To share or not to share is the question

Donald RC Chalmers 1,, Dianne Nicol 1, Margaret F Otlowski 1
PMCID: PMC4888832  PMID: 27294026

Abstract

Data sharing is increasingly becoming an essential component of clinical practice and biomedical research. The debate has shifted from whether or not to exchange data to how best to achieve optimal sharing. This raises new ethical and legal challenges, particularly with regard to consent and privacy. This article discusses recent developments in the formulation of best practice guidelines for data sharing. Particular attention is focused on the Global Alliance for Genomics and Health (GA4GH) draft Framework of Conduct for Data Sharing.

Keywords: Data sharing, Personalised medicine, Privacy

1. Introduction

As the power of integrating multiple sources of data to progress understanding of human health is becoming increasingly understood, there is a general recognition that the next phase of personalised medicine will see acceleration in data sharing to link genome scans to clinical data.1 In the clinical context, the move to electronic health records and electronically stored data provides opportunities to use and share data to better understand disease and illness, inform treatment choices and patient care and improve health outcomes.2 In the research context, organisations such as the International Cancer Genome Consortium (ICGC)3 and, more recently, the Global Alliance for Genomics and Health (GA4GH)4 have embraced policies and plans to proselytise and promote the exchange of clinical data not only amongst Consortium and Alliance members but also more widely in research and clinical care.

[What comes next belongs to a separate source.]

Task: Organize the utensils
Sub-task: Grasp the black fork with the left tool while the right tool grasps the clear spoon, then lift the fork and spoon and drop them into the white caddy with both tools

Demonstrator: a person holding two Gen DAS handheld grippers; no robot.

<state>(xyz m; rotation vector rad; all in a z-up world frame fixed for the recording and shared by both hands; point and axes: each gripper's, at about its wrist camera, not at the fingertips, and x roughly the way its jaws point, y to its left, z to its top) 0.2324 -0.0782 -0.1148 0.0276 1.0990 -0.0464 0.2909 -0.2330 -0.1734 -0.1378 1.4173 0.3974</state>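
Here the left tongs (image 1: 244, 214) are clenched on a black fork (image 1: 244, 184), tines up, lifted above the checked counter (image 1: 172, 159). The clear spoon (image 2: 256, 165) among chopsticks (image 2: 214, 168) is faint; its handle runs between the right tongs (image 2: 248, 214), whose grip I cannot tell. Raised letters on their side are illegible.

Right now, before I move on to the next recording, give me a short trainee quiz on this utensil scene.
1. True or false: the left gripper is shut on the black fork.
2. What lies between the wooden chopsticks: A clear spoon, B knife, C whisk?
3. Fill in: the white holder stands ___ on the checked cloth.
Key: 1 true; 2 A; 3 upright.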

The overarching aim is to drive the research into the translation phase where the clinical data will be matched with genomic data to inform the development of treatments and medications.

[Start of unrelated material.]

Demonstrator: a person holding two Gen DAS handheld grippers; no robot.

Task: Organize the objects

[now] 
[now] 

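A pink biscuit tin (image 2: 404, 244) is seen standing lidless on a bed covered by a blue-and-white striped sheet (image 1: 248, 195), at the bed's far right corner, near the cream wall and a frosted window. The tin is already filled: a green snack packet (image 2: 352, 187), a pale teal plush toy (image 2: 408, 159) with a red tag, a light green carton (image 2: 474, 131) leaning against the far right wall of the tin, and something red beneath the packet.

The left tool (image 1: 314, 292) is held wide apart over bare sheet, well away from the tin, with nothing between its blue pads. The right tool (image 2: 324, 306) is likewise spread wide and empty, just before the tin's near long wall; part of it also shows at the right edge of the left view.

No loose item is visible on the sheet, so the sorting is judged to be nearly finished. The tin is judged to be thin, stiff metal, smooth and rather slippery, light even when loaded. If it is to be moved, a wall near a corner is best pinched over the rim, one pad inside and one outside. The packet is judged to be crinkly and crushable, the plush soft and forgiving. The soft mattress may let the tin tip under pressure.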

‘Data sharing’ can take many different forms; e.g. patients agreeing to share their genomic and/or clinical data with researchers; researchers sharing their preliminary data with other researchers; biobanks and other holders of specimens and data sharing their resources with researchers in other countries. This paper encompasses all such forms of data sharing, but is particularly focused on larger scale data sharing involving multiple players, across jurisdictions.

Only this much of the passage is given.